Under any theory, however, there must be an evidentiary basis for determining the amount of support. Here, the only evidence presented was the testimony of the father and the original Nebraska decree. That evidence does not support the state’s contention that the trial court should have awarded a greater amount of child support. The record indicates that the father has for several years paid $50 per month for child support, pursuant to an agreement with the mother. The father presently earns about $1,000 per month. His expenses, including the $50 per month child support, are in excess of his income, because he is supporting both his present wife and mother-in-law, who is ill. His present wife devotes most of her time to caring for the mother-in-law. There is no evidence concerning the status of the mother and the two minor children, except that one of the two children is employed as a mechanic. The 1965 Nebraska decree indicates only that the mother did not appear in that proceeding and the father was granted a divorce by default. In view of the record before us the judgment of the trial court must be affirmed.

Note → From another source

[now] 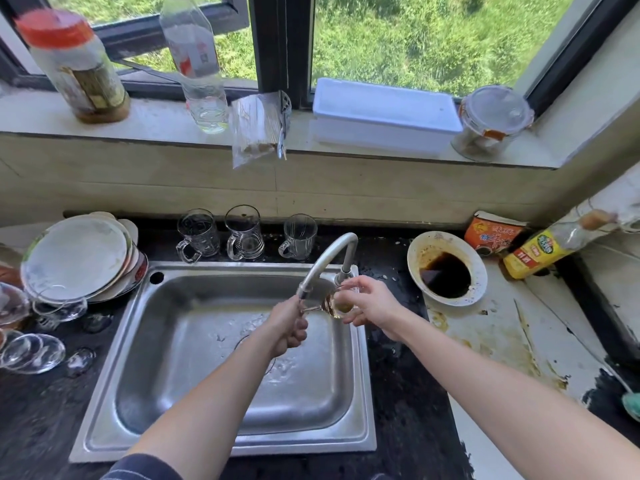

Petition for reconsideration allowed; former opinion withdrawn; affirmed.
“When a petitioner who is an obligee, as defined in ORS 23.760, seeks relief in this state under this chapter, he submits to the jurisdiction of the responding court in this state as to the responding court’s power to set aside, alter or modify any provisions for the payment of future support in the order, decree or judgment which imposed the duty of support upon the obligor.” (Emphasis supplied.)